Das Schicksal Preußens schien bereits nach der verheerenden Niederlage seiner sich unbesiegbar wähnenden Armee in der Doppelschlacht bei Jena und Auerstedt besiegelt. Doch keimte nach jenem 14. Oktober 1806 neue Hoffnung auf, als der Zar sich an die Seite Preußens und der Grande Armee entgegenstellte. Die Niederlage der Koalitionstruppen bei Friedland beendete auch dieses blutige Zwischenspiel am 13. Juni 1807.

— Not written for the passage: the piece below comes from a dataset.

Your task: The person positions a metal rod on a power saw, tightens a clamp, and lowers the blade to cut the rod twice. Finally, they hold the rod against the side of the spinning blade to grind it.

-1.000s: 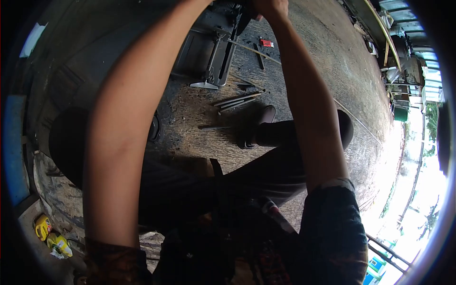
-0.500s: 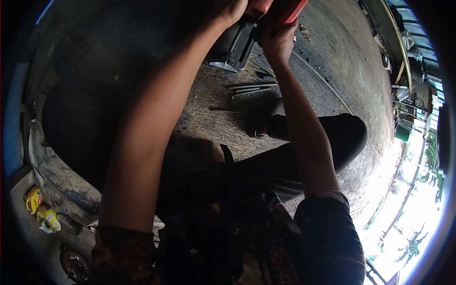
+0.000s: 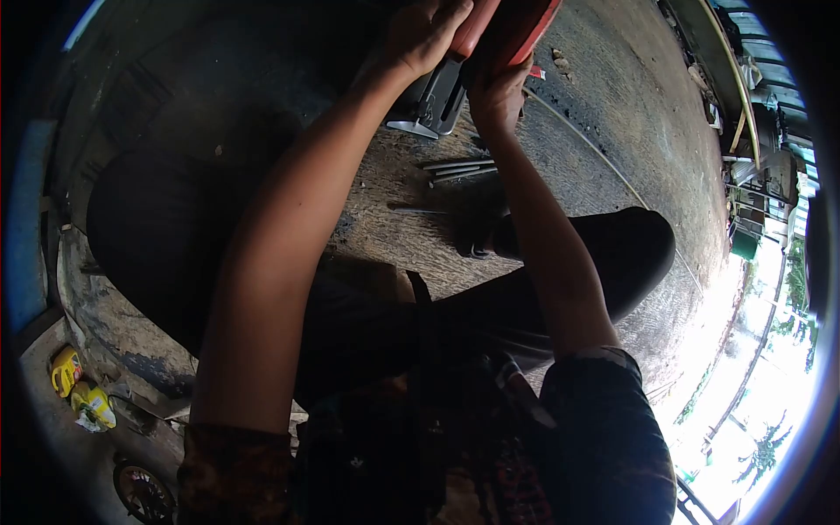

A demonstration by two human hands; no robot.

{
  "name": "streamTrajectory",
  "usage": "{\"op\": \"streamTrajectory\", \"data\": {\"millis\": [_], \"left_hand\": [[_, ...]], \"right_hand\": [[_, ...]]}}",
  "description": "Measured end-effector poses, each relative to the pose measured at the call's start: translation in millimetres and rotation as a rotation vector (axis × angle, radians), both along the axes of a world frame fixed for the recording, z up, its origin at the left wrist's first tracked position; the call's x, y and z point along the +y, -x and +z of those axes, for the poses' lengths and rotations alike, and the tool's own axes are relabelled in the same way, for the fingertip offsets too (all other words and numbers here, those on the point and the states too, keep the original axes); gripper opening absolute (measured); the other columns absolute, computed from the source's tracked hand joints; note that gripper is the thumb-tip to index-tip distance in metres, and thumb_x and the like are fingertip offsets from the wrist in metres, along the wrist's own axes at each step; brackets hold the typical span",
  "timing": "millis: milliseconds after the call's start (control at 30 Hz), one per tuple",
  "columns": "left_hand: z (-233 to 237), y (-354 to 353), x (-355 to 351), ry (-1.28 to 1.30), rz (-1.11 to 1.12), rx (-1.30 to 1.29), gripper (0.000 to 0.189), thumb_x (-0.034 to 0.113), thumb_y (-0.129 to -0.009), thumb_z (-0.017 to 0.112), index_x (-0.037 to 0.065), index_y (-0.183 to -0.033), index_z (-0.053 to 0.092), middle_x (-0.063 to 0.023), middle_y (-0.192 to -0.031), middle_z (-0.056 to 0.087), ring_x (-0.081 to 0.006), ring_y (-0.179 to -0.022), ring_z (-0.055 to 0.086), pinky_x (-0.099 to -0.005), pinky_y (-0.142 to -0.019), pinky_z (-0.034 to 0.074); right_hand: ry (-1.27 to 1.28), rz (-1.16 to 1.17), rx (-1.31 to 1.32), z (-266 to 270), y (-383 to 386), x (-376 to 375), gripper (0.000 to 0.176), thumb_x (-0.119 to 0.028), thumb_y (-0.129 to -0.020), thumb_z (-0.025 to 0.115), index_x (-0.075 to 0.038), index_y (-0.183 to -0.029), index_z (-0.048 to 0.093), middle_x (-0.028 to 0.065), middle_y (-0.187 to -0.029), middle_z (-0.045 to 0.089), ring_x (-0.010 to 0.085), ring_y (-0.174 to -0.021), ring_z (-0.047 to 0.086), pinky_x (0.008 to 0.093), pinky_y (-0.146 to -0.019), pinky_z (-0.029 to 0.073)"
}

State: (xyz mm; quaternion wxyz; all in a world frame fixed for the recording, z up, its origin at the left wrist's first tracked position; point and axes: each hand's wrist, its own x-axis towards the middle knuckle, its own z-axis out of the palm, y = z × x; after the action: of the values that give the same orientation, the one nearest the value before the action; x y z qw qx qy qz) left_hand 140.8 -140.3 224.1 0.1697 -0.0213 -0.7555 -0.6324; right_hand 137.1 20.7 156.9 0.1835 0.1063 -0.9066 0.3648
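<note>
At the top edge, my left hand (image 3: 429, 35) grips the near side of a red and black tool (image 3: 477, 31), whose far end is cut off by the frame. My right hand (image 3: 500, 94) is closed on a red, flat-sided part (image 3: 527, 37) of the same object from below. A black slotted metal base (image 3: 444, 96) with a pale end plate (image 3: 412, 129) extends under my hands. Several thin metal rods (image 3: 461, 169) lie on the rough floor nearer to me, with one more rod (image 3: 417, 209) apart from them.
My crossed legs (image 3: 612, 262) frame the floor (image 3: 630, 105). A thin cable (image 3: 604, 157) runs across it on the right. Yellow packages (image 3: 66, 371) and a wheel (image 3: 143, 490) are at the lower left. Small rubble (image 3: 561, 61) lies at the top right.
Both hands and the red parts have shifted slightly down and left in view. More of my left hand and of the red parts shows now. The rods lie as before.
</note>
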Motion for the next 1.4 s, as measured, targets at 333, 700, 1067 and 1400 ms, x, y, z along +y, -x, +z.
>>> {"op": "streamTrajectory", "data": {"millis": [333,700,1067,1400], "left_hand": [[-13,8,17,0.393,0.109,0.013,0.067,0.065,-0.086,0.046,0.000,-0.092,0.063,-0.0181,-0.083,0.064,-0.0305,-0.075,0.064,-0.0384,-0.066,0.049],[104,88,26,0.589,0.239,0.159,0.058,0.048,-0.094,0.043,0.004,-0.130,0.050,-0.0247,-0.121,0.055,-0.0430,-0.104,0.057,-0.0455,-0.083,0.049],[101,93,17,1.242,0.171,0.547,0.074,0.031,-0.092,0.051,0.005,-0.150,0.012,-0.0123,-0.158,0.001,-0.0289,-0.145,0.004,-0.0492,-0.116,0.007],[112,103,18,1.276,0.166,0.526,0.078,0.027,-0.090,0.054,0.004,-0.150,0.010,-0.0122,-0.158,0.001,-0.0268,-0.146,0.003,-0.0484,-0.116,0.006]], "right_hand": [[0.017,0.010,0.040,8,8,-2,0.076,-0.019,-0.088,0.053,0.007,-0.141,0.005,0.0354,-0.139,0.029,0.0515,-0.117,0.045,0.0494,-0.092,0.045],[-0.108,-0.235,-0.283,137,56,-15,0.076,-0.027,-0.088,0.054,0.003,-0.143,0.011,0.0326,-0.124,0.051,0.0470,-0.111,0.054,0.0515,-0.085,0.048],[-0.202,-0.120,-0.045,194,101,-12,0.088,-0.021,-0.088,0.057,-0.024,-0.150,-0.005,0.0196,-0.153,0.020,0.0441,-0.118,0.050,0.0506,-0.085,0.050],[-0.264,-0.153,-0.128,212,109,-14,0.095,-0.015,-0.084,0.062,-0.020,-0.150,-0.006,0.0147,-0.156,0.015,0.0425,-0.120,0.049,0.0487,-0.085,0.051]]}}
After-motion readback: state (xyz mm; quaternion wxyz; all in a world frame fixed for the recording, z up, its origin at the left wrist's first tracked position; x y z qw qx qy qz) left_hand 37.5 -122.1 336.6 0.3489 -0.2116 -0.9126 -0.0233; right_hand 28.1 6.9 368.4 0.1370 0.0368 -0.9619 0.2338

Nach dem Frieden aber, den Napoleon in Tilsit diktierte, wurden vor allem in Preußen Dichter und Gelehrte zu wahren "Franzosenfressern". Verstörend bis heute ist der abgrundtiefe Hass, der dabei zum Vorschein kam, wie etwa in dem Gedicht "Germania an ihre Kinder" von Heinrich von Kleist, das zum Volkskrieg gegen Napoleon und die Besatzer aufrief:

"Dämmt den Rhein mit ihren Leichen;
Laßt, gestäuft von ihrem Bein,
Schäumend um die Pfalz ihn weichen
Und ihn dann die Grenze sein!
Eine Lustjagd, wie wenn Schützen
Auf die Spur dem Wolfe sitzen!
Schlagt ihn tot! Das Weltgericht
Fragt euch nach den Gründen nicht."

Jenseits solcher Entgleisungen bewirkten nach dem Tilsiter Frieden die preußischen Reformen das Wiedererstarken des kleinen Königreiches. Die politischen Machtverhältnisse änderten sich durch diese Revolution von oben indessen nicht. Der Befreiungskrieg gegen Napoleon wurde ab 1813 unter dynastischen Vorzeichen geführt. Alle Versprechungen eine Verfassung oder die Pressefreiheit betreffend blieben unerfüllt. So hatte während der 100-tägigen Wiederkehr Napoleons - vor seiner zweiten und endgültigen Verbannung nach Helena - der preußische König dem Volk eine Verfassung in Aussicht gestellt, mit der die "Repräsentation des Volkes" garantiert schien. Auch der alles andere als liberale Johann Wolfgang von Goethe gab in einem nachgelassenen Gedicht dem verbreiteten Unmut über die Restauration der Feudalstaaten Ausdruck:

"Gott Dank! dass uns so wohl geschah:
Der Tyrann sitzt auf Helena!
Doch ließ sich nur der eine bannen,
Wir haben jetzo hundert Tyrannen.
Die schmieden, uns gar unbequem,
Ein neues Kontinentalsystem."

Vor allem Preußen wusste die Chancen zur Veränderung, die im Frieden von Tilsit auch lagen, nicht zu nutzen.